DFG indicates they don't have a full allotment of trout ready to go to Vaqueros should it open, but they do have some. So we may really see trout soon there.
I also learned today that the Pre-stocking Evaluation (PSE in acronym form) for San Pablo Dam is waiting one last approval before DFG trout can be stocked there again. The vibe is that's it's close. FWS doesn't seem to be involved in that one.
With San Pablo full of water and trout plants, there's some hope that big bass fishing could one day be good again. It's a small hope though with the ratio of spotted bass to largemouth bass somewhere around 20 to 1 at this point. We'll always remember the glory days, but San Pablo will never be the lake it once was.
I can tell you in no uncertain terms, San Pablo was the best Nor-Cal bass lake for fish over 15lbs up until 2006. There were dozens of fish from 15 to 19+ pounds in that lake. If not for the barni fishermen that illegally stocked spotted bass in the lake, it might have had a chance to regain that prominence.

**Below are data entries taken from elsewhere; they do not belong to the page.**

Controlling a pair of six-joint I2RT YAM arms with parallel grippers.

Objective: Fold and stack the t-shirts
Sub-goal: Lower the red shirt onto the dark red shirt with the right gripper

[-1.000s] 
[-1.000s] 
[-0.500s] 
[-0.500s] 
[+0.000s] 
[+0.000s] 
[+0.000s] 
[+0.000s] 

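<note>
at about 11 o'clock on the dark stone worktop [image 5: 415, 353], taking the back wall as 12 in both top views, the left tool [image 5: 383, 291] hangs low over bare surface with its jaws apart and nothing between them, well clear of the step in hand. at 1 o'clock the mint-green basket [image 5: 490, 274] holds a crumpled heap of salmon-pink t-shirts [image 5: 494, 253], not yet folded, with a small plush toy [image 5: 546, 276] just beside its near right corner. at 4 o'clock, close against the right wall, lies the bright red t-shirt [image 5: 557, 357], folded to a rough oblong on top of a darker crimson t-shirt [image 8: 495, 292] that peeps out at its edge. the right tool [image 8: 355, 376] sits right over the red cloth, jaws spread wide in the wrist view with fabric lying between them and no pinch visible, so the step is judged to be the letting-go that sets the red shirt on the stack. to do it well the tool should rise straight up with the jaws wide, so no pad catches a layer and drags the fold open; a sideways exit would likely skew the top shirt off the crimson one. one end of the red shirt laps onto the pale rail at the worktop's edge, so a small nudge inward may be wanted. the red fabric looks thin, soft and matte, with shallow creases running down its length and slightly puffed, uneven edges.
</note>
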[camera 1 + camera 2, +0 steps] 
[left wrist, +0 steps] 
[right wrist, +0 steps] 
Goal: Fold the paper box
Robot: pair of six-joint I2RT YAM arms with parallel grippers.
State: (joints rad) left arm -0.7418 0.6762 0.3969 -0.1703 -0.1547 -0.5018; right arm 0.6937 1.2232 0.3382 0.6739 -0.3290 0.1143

The word at Coyote is that DFG doesn't have the resources to conduct the needed studies to secure approval to stock trout again. The blame on this one can be directed at the Santa Clara County Water District 100%.
You see... lake managers that manage their lakes for fishing like East Bay Regional Parks did the frog and steelhead evaluations themselves and provided DFG with the data. So places like Del Valle and the front lake at Shadow Cliffs could get trout right away after the initial shut down of stocking.
But the Santa Clara County Water district, from every indication I've gotten, doesn't care about fishing at their lakes. The park rangers and their union may be in favor, but the water district people could do without the hassle of recreational lake usage.
They're in it for the water, and things like stocked trout, quagga mussel, and MTBE fuel are all just a thorn in their side.
Someone should step and and run for the board. It's a free country after all. Do these people look like they ever go outside?